*YOUR INSTRUCTIONS:* Could you filter the material and copy every line where the word "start" occurs?

★ ★ ★ ★

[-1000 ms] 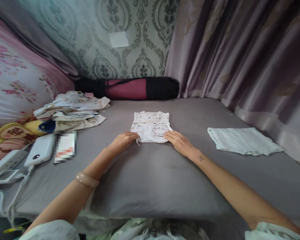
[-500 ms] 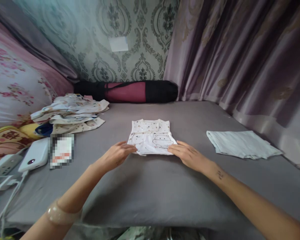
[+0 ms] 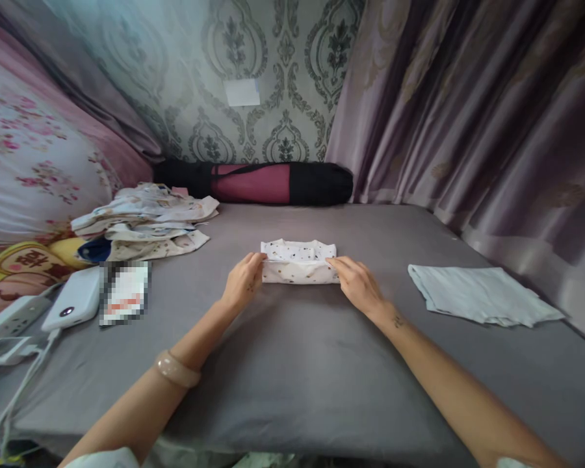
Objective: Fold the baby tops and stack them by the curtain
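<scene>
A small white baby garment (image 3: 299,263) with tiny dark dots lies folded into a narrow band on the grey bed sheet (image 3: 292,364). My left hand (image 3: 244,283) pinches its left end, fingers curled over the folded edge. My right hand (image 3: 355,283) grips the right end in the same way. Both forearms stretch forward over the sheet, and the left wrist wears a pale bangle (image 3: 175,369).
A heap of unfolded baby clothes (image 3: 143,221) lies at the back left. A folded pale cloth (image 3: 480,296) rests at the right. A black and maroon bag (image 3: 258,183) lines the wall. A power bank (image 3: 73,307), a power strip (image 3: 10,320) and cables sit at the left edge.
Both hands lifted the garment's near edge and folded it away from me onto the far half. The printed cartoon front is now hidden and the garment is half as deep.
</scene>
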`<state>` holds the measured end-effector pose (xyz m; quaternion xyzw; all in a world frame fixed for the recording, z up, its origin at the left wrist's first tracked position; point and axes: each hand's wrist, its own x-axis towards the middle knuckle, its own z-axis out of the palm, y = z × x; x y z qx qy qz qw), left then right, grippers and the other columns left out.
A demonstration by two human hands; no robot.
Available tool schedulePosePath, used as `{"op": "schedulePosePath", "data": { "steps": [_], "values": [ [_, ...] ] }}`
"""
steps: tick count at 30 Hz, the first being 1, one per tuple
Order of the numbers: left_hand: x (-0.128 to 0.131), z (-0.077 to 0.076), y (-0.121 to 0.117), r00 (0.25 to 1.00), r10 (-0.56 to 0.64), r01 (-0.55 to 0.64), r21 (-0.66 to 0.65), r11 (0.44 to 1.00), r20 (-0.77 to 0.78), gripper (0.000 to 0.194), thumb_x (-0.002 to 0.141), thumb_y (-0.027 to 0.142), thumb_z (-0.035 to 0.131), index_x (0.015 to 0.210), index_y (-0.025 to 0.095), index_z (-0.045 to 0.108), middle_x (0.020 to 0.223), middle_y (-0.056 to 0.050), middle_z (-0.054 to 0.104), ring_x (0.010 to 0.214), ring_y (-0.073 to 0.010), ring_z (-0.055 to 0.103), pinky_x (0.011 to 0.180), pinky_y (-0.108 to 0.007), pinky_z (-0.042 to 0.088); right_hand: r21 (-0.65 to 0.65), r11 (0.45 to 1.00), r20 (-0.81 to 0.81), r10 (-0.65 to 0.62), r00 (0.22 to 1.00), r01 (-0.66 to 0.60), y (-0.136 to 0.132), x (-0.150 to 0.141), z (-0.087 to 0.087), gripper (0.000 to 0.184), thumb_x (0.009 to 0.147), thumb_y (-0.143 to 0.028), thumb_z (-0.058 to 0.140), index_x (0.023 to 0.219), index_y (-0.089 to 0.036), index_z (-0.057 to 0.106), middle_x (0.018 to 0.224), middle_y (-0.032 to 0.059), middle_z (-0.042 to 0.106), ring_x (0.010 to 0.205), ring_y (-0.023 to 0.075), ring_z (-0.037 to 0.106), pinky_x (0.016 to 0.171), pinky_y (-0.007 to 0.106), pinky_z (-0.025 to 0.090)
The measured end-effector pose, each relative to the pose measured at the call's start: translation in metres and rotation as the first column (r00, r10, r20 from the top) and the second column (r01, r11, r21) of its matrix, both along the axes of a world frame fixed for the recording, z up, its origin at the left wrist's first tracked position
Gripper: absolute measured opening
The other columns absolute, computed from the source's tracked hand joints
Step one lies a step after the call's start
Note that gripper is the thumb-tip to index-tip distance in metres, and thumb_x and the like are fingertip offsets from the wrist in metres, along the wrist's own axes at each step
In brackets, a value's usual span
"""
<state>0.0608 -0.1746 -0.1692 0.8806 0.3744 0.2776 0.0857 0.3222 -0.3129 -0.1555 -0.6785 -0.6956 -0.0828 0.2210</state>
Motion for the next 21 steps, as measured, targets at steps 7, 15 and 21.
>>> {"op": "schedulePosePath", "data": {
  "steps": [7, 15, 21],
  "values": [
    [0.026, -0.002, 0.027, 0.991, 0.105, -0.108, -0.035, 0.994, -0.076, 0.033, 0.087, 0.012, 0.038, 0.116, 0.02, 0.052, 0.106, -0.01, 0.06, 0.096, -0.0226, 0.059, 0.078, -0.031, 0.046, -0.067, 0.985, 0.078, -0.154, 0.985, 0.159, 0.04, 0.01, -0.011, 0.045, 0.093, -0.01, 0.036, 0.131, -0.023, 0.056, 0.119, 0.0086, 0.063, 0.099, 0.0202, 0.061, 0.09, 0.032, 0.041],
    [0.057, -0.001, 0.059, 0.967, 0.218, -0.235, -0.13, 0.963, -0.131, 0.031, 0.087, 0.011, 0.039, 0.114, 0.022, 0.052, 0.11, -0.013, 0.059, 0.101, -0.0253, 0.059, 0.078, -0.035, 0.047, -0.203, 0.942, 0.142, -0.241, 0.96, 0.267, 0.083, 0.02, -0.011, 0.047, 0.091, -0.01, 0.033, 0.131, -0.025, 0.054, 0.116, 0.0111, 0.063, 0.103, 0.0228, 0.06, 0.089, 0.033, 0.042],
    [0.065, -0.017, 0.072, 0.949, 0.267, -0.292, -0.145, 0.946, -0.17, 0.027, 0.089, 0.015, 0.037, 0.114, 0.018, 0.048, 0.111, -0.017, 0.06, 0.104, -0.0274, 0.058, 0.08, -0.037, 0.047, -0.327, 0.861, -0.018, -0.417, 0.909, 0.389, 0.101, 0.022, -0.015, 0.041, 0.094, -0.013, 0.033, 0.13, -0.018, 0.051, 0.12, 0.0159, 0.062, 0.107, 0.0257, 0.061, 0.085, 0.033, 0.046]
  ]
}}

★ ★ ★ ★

*WRITTEN ANSWER:*
The measured end-effector pose, each relative to the pose measured at the call's start: translation in metres and rotation as the first column (r00, r10, r20 from the top) and the second column (r01, r11, r21) of its matrix, both along the axes of a world frame fixed for the recording, z up, its origin at the left wrist's first tracked position
Step one lies a step after the call's start

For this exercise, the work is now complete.